Brief:
Return every record below exactly as given, images excluded.

BEGIN Provided records

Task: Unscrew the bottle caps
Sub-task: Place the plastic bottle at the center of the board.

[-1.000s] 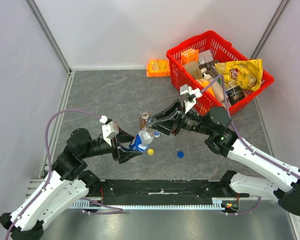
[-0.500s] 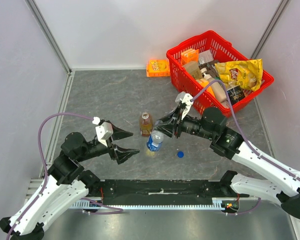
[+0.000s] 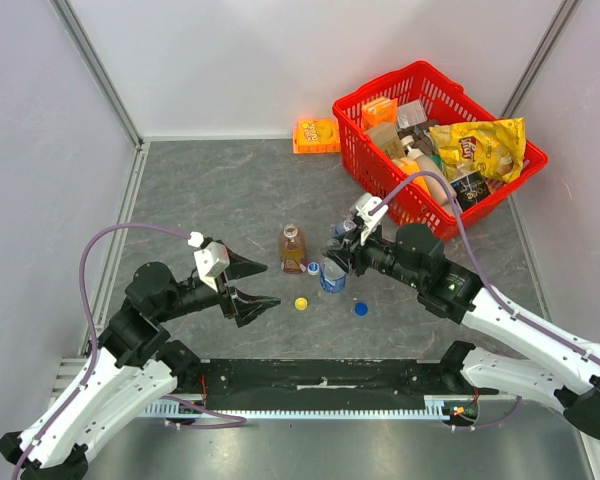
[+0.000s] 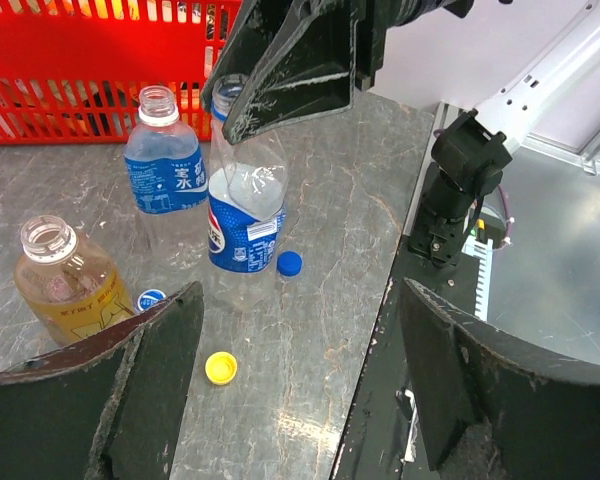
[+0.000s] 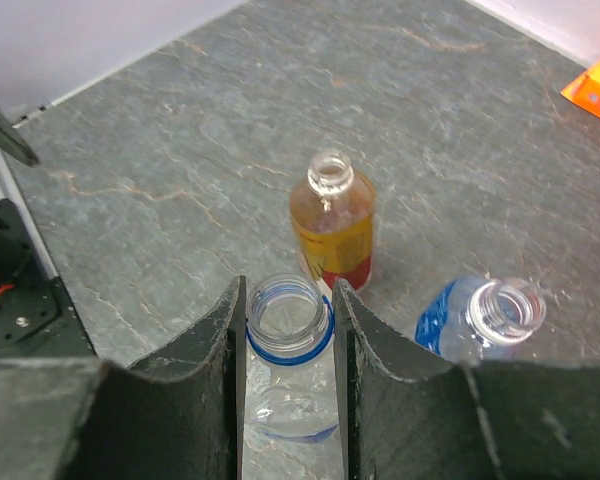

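Lab test cell is indicated: grey tabletop (image 3: 210,190) enclosed by white panels (image 3: 40,150), aluminium framing (image 3: 95,65).

3 bottles stand upright and uncapped, close together. The amber bottle (image 3: 292,248), with a red-white label, is on the left. Just right of it and slightly nearer stands a clear bottle (image 3: 331,277) with a blue label, its neck pinched in the right gripper (image 5: 290,290). The second clear bottle (image 4: 165,165), also blue-labelled, stands farther back on the right. 3 caps lie loose. The whitish cap (image 3: 313,268) lies between the amber and pinched bottles. The yellow cap (image 3: 301,303) lies nearer, and the blue cap (image 3: 361,309) nearer and to the right.
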Controlling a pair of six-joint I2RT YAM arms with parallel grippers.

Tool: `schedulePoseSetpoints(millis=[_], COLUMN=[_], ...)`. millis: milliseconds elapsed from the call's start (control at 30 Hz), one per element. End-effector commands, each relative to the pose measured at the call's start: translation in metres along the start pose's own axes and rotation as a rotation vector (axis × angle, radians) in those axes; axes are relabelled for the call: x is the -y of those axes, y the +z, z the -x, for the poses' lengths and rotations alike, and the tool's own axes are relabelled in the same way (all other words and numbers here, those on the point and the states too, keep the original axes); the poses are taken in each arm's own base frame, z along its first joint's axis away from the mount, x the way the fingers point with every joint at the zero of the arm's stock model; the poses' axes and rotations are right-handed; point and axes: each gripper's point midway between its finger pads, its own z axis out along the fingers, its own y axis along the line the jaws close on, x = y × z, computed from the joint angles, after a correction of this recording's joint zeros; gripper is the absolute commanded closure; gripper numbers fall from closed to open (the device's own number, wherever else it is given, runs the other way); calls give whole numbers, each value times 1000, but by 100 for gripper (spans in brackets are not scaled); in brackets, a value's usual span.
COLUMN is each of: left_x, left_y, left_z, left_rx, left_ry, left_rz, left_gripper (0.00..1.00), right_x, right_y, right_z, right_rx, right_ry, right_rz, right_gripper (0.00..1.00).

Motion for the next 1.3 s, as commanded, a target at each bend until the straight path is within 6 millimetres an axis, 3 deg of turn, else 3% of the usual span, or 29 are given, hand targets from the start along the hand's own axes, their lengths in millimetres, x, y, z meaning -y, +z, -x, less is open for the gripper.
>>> schedulePoseSetpoints(millis=[0,467,600,767,867,1033,1267], left_x=[-1,-2,-1,0,-1,-1,-1], left_y=[2,3,3,3,3,3,4], left_z=[4,1,1,1,0,0,0], left_rx=[13,-5,-4,-6,-6,-5,-10], left_ry=[19,5,6,4,2,2,1], left_rz=[-2,-3,-6,-9,-7,-4,-7], left_gripper=[17,18,18,18,18,18,18], right_x=[14,24,24,22,20,16,5], right_y=[5,5,0,-3,-4,-3,-5], right_z=[-6,-36,-39,-38,-37,-33,-15], right_rx=[31,43,53,72,78,81,128], right_ry=[-29,8,14,2,-4,-2,19], right_rz=[-75,-122,-125,-114,-99,-80,-27], right_gripper=[100,100,93,79,63,47,17])
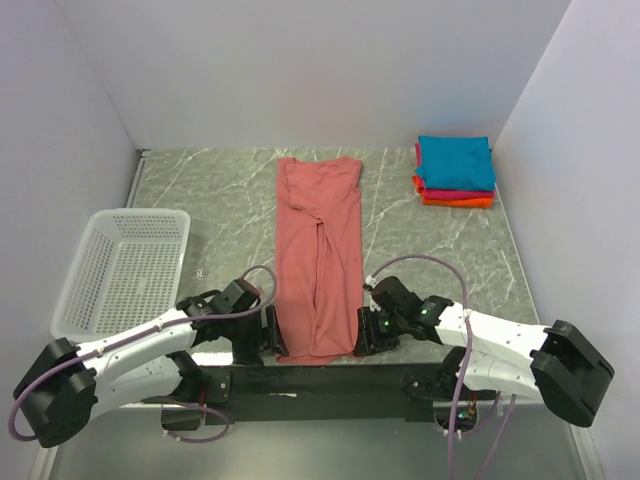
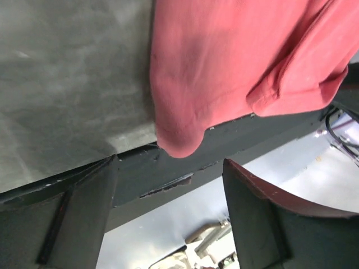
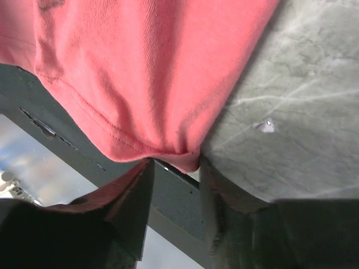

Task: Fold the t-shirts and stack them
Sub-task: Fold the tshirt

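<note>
The grey marbled table [image 1: 230, 190] fills my overhead view from the back wall down to the black front strip. On it the salmon shirt [image 1: 318, 260] lies flat as a long narrow band down the centre of the frame, its far end near the back wall and its near end reaching the front edge between the two arms; a lengthwise crease runs through its middle. At the left sits the white mesh basket [image 1: 140, 213], well apart from the shirt. In the upper right corner I see the folded stack [image 1: 455, 172], teal [image 1: 455, 158] on top, pink [image 1: 455, 194] under it and orange [image 1: 455, 202] at the bottom, edges roughly aligned. The left gripper [image 1: 272, 345] sits at the shirt's lower left corner. In its wrist view the shirt [image 2: 235, 56] hangs over the table edge, and its rounded corner points down toward the released left gripper [image 2: 171, 168], whose fingers [image 2: 84, 213] stand wide apart below the cloth and clear of it. The right gripper [image 1: 362, 338] sits at the lower right corner. Its wrist view shows the shirt [image 3: 146, 67] with its hemmed corner dipping right into the mouth of the right gripper [image 3: 175, 168]; the fingers [image 3: 132, 196] stand only narrowly apart, dark table edge showing between them, not clenched on the cloth.
</note>
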`<action>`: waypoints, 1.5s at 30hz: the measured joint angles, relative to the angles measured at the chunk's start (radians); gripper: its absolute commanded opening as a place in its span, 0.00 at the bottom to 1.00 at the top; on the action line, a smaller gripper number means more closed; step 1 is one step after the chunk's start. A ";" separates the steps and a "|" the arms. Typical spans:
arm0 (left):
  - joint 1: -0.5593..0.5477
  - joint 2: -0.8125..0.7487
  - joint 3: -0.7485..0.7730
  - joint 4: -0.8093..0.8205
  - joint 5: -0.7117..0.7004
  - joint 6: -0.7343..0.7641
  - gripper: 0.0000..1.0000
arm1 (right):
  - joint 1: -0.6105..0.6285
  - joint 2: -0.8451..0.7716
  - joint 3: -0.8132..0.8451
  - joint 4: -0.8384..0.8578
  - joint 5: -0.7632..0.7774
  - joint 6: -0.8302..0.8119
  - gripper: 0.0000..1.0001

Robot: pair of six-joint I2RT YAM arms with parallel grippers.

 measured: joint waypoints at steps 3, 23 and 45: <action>-0.023 -0.006 -0.022 0.031 0.026 -0.029 0.75 | 0.003 0.020 0.000 0.018 -0.013 0.008 0.42; -0.059 0.147 0.005 0.103 -0.027 -0.088 0.23 | 0.016 0.027 -0.023 0.074 -0.039 0.060 0.35; 0.032 0.155 0.326 0.006 -0.254 0.045 0.01 | -0.021 0.059 0.304 -0.081 0.209 -0.012 0.00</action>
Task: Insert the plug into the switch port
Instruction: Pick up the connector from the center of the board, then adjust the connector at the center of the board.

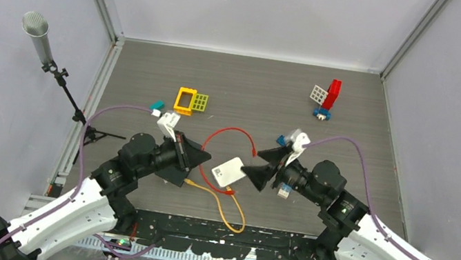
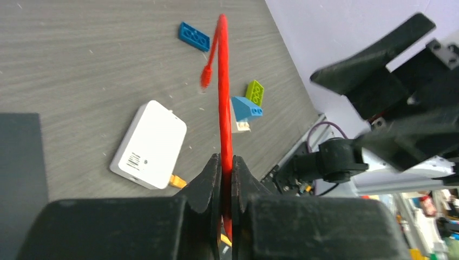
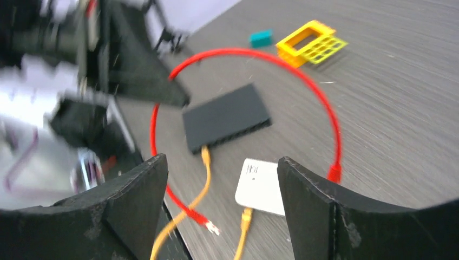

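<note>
Currently the red cable [image 2: 223, 108] is clamped between the clenched left fingers [image 2: 208, 184], with its long axis running straight away from them over the table [image 2: 81, 65]. Its free plug [image 2: 205, 76] is turned back toward the table's near edge, beside the white box [image 2: 149, 143]. The right fingers [image 3: 135, 189] are spread wide, with nothing gripped. An orange cable [image 3: 205, 162] is plugged into the black switch [image 3: 226, 116], which is largely hidden beneath the left arm from above.

Reaching in from the near edge with elbows bent, wrists facing each other mid-table. Pinched tight at left gripper [image 2: 226, 162] on red cable [image 2: 223, 97]; spread wide and empty at right gripper [image 3: 221, 161].
</note>
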`<state>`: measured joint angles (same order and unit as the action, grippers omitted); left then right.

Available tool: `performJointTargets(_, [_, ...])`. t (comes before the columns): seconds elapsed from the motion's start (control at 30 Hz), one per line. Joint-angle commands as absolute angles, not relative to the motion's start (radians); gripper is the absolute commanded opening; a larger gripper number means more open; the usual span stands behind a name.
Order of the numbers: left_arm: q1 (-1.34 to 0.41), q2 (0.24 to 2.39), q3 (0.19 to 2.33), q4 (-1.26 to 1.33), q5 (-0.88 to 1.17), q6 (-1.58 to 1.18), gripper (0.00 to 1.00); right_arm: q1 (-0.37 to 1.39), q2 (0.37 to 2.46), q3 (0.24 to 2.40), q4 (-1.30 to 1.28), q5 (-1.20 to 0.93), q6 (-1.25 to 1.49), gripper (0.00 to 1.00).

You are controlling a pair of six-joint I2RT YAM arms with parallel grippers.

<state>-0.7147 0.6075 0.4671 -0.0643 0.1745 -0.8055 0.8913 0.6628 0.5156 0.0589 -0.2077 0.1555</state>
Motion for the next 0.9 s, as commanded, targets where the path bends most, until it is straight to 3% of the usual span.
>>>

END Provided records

Completed exercise:
Task: Unscrew the bottle caps
Sub-task: Place the plastic bottle at the center of the board.

[-1.000s] 
[-0.500s] 
[+0.000s] 
[+0.000s] 
[+0.000s] 

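Lab test cell is indicated: grey tabletop (image 3: 210,190) enclosed by white panels (image 3: 40,150), aluminium framing (image 3: 95,65).

3 bottles stand upright and uncapped, close together. The amber bottle (image 3: 292,248), with a red-white label, is on the left. Just right of it and slightly nearer stands a clear bottle (image 3: 331,277) with a blue label, its neck pinched in the right gripper (image 5: 290,290). The second clear bottle (image 4: 165,165), also blue-labelled, stands farther back on the right. 3 caps lie loose. The whitish cap (image 3: 313,268) lies between the amber and pinched bottles. The yellow cap (image 3: 301,303) lies nearer, and the blue cap (image 3: 361,309) nearer and to the right.
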Controlling a pair of six-joint I2RT YAM arms with parallel grippers.

Tool: `schedulePoseSetpoints(millis=[_], COLUMN=[_], ...)`. millis: milliseconds elapsed from the call's start (control at 30 Hz), one per element. End-effector commands, each relative to the pose measured at the call's start: translation in metres along the start pose's own axes and rotation as a rotation vector (axis × angle, radians) in those axes; axes are relabelled for the call: x is the -y of those axes, y the +z, z the -x, for the poses' lengths and rotations alike, and the tool's own axes are relabelled in the same way (all other words and numbers here, those on the point and the states too, keep the original axes); the poses are taken in each arm's own base frame, z along its first joint's axis away from the mount, x the way the fingers point with every joint at the zero of the arm's stock model; the poses' axes and rotations are right-handed; point and axes: each gripper's point midway between its finger pads, its own z axis out along the fingers, its own y axis along the line the jaws close on, x = y × z, computed from the joint angles, after a correction of this recording's joint zeros; gripper is the absolute commanded closure; gripper numbers fall from closed to open (the device's own number, wherever else it is given, runs the other way); calls give whole numbers, each value times 1000, but by 100 for gripper (spans in brackets are not scaled); in brackets, a value's usual span.
COLUMN is each of: left_x, left_y, left_z, left_rx, left_ry, left_rz, left_gripper (0.00..1.00), right_x, right_y, right_z, right_rx, right_ry, right_rz, right_gripper (0.00..1.00).

Motion for the next 1.3 s, as commanded, a target at each bend until the straight path is within 6 millimetres an axis, 3 deg of turn, else 3% of the usual span, or 29 are given, hand targets from the start along the hand's own axes, their lengths in millimetres, x, y, z meaning -y, +z, -x, less is open for the gripper.
>>> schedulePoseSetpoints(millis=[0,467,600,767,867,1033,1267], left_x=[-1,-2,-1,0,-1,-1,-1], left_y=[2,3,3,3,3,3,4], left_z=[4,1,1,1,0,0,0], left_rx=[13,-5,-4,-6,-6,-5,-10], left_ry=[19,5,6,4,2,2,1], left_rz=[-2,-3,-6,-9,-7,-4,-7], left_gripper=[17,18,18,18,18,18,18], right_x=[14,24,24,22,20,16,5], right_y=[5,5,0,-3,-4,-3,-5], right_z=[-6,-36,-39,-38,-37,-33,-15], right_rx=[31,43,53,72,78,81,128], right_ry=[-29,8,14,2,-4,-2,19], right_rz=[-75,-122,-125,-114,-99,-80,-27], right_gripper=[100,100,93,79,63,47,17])

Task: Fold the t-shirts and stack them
Sub-task: Fold the tshirt

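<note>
The grey marbled table [image 1: 230, 190] fills my overhead view from the back wall down to the black front strip. On it the salmon shirt [image 1: 318, 260] lies flat as a long narrow band down the centre of the frame, its far end near the back wall and its near end reaching the front edge between the two arms; a lengthwise crease runs through its middle. At the left sits the white mesh basket [image 1: 140, 213], well apart from the shirt. In the upper right corner I see the folded stack [image 1: 455, 172], teal [image 1: 455, 158] on top, pink [image 1: 455, 194] under it and orange [image 1: 455, 202] at the bottom, edges roughly aligned. The left gripper [image 1: 272, 345] sits at the shirt's lower left corner. In its wrist view the shirt [image 2: 235, 56] hangs over the table edge, and its rounded corner points down toward the released left gripper [image 2: 171, 168], whose fingers [image 2: 84, 213] stand wide apart below the cloth and clear of it. The right gripper [image 1: 362, 338] sits at the lower right corner. Its wrist view shows the shirt [image 3: 146, 67] with its hemmed corner dipping right into the mouth of the right gripper [image 3: 175, 168]; the fingers [image 3: 132, 196] stand only narrowly apart, dark table edge showing between them, not clenched on the cloth.
</note>
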`<action>`: waypoints, 1.5s at 30hz: the measured joint angles, relative to the angles measured at the chunk's start (radians); gripper: its absolute commanded opening as a place in its span, 0.00 at the bottom to 1.00 at the top; on the action line, a smaller gripper number means more closed; step 1 is one step after the chunk's start. A ";" separates the steps and a "|" the arms. Typical spans:
arm0 (left):
  - joint 1: -0.5593..0.5477
  - joint 2: -0.8125..0.7487
  - joint 3: -0.7485..0.7730
  - joint 4: -0.8093..0.8205
  - joint 5: -0.7117..0.7004
  - joint 6: -0.7343..0.7641
  - gripper: 0.0000..1.0000
arm1 (right):
  - joint 1: -0.6105..0.6285
  - joint 2: -0.8451..0.7716
  - joint 3: -0.8132..0.8451
  - joint 4: -0.8384..0.8578
  - joint 5: -0.7632..0.7774
  - joint 6: -0.8302..0.8119
  - gripper: 0.0000..1.0001

Robot: pair of six-joint I2RT YAM arms with parallel grippers.

 measured: joint waypoints at steps 3, 23 and 45: <action>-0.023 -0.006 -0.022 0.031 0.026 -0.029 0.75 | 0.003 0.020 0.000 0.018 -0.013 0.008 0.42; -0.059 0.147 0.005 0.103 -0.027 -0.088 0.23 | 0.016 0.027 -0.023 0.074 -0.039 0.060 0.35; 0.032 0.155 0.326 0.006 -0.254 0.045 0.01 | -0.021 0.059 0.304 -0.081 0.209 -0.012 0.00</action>
Task: Insert the plug into the switch port
Instruction: Pick up the connector from the center of the board, then adjust the connector at the center of the board.


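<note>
Currently the red cable [image 2: 223, 108] is clamped between the clenched left fingers [image 2: 208, 184], with its long axis running straight away from them over the table [image 2: 81, 65]. Its free plug [image 2: 205, 76] is turned back toward the table's near edge, beside the white box [image 2: 149, 143]. The right fingers [image 3: 135, 189] are spread wide, with nothing gripped. An orange cable [image 3: 205, 162] is plugged into the black switch [image 3: 226, 116], which is largely hidden beneath the left arm from above.

Reaching in from the near edge with elbows bent, wrists facing each other mid-table. Pinched tight at left gripper [image 2: 226, 162] on red cable [image 2: 223, 97]; spread wide and empty at right gripper [image 3: 221, 161].
</note>
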`<state>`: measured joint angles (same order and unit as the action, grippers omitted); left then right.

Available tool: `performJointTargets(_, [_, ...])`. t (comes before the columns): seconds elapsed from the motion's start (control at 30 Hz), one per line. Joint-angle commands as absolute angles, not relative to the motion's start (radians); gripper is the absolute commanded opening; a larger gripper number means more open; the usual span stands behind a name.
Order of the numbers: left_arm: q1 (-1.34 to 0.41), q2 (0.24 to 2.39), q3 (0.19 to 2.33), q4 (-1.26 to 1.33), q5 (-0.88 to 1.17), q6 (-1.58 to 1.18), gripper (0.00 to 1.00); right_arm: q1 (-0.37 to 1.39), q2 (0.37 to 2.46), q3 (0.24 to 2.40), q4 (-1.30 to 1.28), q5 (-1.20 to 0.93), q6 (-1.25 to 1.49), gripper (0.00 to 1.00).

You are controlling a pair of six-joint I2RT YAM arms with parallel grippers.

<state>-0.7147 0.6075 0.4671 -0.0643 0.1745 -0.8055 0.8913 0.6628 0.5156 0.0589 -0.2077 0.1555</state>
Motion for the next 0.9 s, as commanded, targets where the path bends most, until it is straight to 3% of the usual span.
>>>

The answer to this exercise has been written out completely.